A Review of Airstrip, featuring poet John Gartland
At the core of this hour-long visual–aural post-postmodern
mind-jazz journey is John Gartland reading selected poems from his Five Books of Inundations, supported by
a high-speed, trance-inducing barrage of techno beats and a far-ranging,
superbly subliminal eye-feast of images.
The whole thing opens with white letters on a black screen:
Airstrip
Featuring John
Gartland
overlaid with the sound of an airplane taking off.
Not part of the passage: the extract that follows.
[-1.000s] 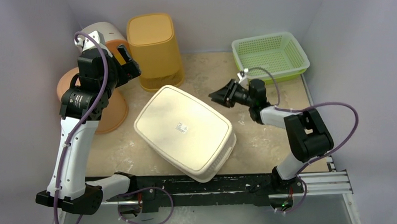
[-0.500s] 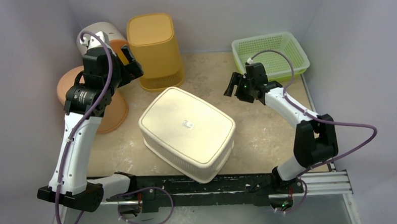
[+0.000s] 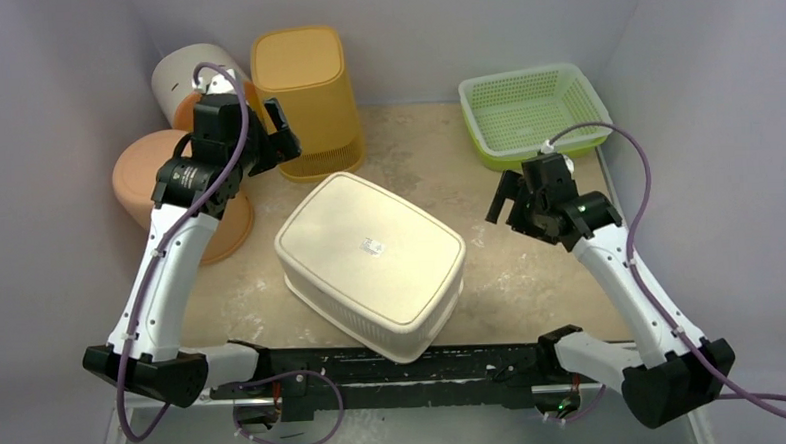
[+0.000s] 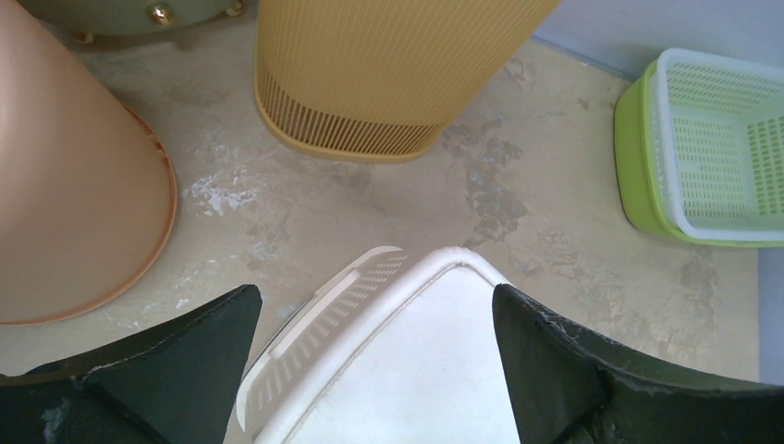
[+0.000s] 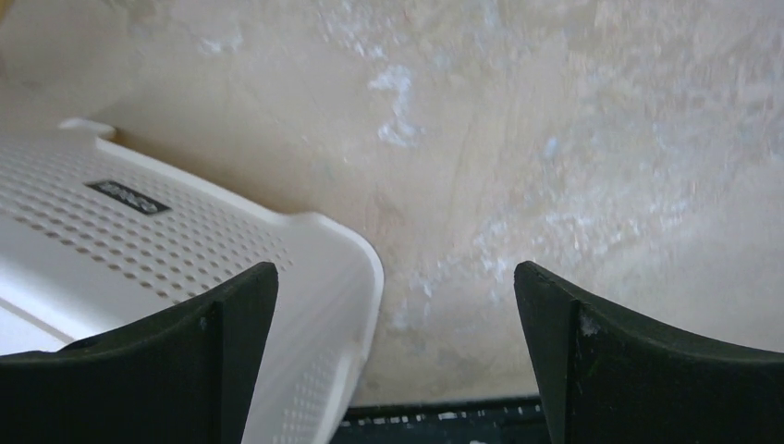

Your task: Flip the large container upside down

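Note:
The large container, a cream tub, lies upside down mid-table with its smooth base up and its slotted sides facing down. My left gripper hovers open above its far left corner, apart from it; in the left wrist view that corner of the large container shows between the spread fingers of the left gripper. My right gripper hangs open off the tub's right end, holding nothing. In the right wrist view the right gripper frames bare table, with the large container's rim at the left finger.
A tall yellow-orange bin stands behind the tub. An upturned peach bucket and a beige cylinder sit at the far left. A green basket holding a white basket is at the far right. The black rail runs along the near edge.
The tub has settled flat, base up. My right gripper has opened wide and drawn back to the right and nearer. My left gripper has shifted slightly right.

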`<state>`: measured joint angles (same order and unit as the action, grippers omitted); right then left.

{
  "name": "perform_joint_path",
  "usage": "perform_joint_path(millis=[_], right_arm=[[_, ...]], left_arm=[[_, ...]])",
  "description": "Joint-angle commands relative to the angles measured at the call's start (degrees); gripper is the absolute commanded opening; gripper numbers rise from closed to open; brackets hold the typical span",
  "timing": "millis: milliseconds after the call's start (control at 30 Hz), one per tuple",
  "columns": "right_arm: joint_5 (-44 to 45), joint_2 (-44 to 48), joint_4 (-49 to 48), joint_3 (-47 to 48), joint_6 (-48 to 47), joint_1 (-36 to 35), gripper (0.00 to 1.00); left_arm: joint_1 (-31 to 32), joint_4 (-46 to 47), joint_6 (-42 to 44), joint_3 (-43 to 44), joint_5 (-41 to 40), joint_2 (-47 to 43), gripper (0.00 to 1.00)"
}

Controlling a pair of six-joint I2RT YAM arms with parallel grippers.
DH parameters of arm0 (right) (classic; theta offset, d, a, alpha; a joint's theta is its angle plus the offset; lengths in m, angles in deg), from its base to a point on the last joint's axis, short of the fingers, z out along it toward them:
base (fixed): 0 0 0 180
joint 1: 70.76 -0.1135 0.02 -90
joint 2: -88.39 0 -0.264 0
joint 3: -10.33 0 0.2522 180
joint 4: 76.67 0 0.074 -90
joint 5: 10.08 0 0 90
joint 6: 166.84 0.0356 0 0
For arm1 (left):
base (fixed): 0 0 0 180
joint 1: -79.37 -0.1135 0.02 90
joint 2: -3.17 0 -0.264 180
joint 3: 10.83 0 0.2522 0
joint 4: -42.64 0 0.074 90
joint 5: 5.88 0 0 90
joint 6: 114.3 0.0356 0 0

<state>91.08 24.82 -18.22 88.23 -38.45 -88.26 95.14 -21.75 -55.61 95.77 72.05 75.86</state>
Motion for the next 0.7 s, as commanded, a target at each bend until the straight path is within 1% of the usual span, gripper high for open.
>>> perform_joint_path(millis=[0,100,267,367,467,533,600,667], right_arm=[[0.21,5.25,10.69,-2.69,5.83,-2.89,1.0],[-2.31,7.07,12.49,-2.79,8.61,-6.25,1.0],[-7.6,5.98,14.31,-3.32,13.51,-16.55,1.0],[-9.06,6.18,14.48,-4.73,17.75,-23.13,1.0],[-10.77,7.03,14.35,-7.2,21.73,-27.57,1.0],[-10.85,7.54,13.21,-8.2,22.35,-29.05,1.0],[-10.49,6.59,9.95,-8.3,20.75,-29.17,1.0],[-10.48,2.25,5.65,-7.98,18.06,-29.17,1.0]], left_arm=[[1.26,3.96,0.58,-1.34,1.3,1.11,0.92],[1.53,4.33,0.85,-1.6,0.98,2.07,0.92],[1.83,4.54,1.09,-0.94,0.55,3.36,0.92],[2.11,4.33,0.96,-0.1,-0.05,3.6,0.92],[2.33,3.94,0.76,0.96,-0.3,3.87,0.92],[2.62,3.71,0.88,1.68,-0.48,4.05,0.92],[2.73,3.92,0.67,2.17,-0.51,4.04,0.92],[2.92,3.77,0.44,3.23,-0.54,4.12,0.92]])
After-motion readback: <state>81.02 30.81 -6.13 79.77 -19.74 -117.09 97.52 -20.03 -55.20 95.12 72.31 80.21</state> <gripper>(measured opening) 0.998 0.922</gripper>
Other title cards appear along the way, tracking the trip,
Phnom Penh to Bangkok, with changes in music and vertigo and vibe to sometimes
support and sometimes glean additional meaning by working counter to Gartland’s
text.
Gartland, an ex-pat poet and teacher living in Thailand
whose novels and books of poetry I’ve enjoyed and reviewed many times over the
past decade, begins to speak, his voice at first electronically altered. As the
early words implant in our ears we hear underlaid techno-dance boom-boom beats and
see in a small square field a series of subtly psychedelic geometric patterns
like glimpses into a computer download generating a semi-formed virtual reality
dreamspace, wherein lies and rises and deftly dances:
A Marilyn Monroe–esque hourglass blonde in a black cocktail
dress (or perhaps Norma Jean herself in her MM facsimile state [pre-echoing 1980s
brand-aping by Madonna, Belinda Carlisle, and Melanie Griffith, all in better
days and frames]) and the timeless Betty Boop.
As the images morph, making their message and operating on
us in their overlay, Gartland—every bit the carnival barker—cautions: “Be
careful. This weirdness might be who you are.” The line repeats, at times
echoed and distorted, as the layers of images grow in their carefully crafted complexity.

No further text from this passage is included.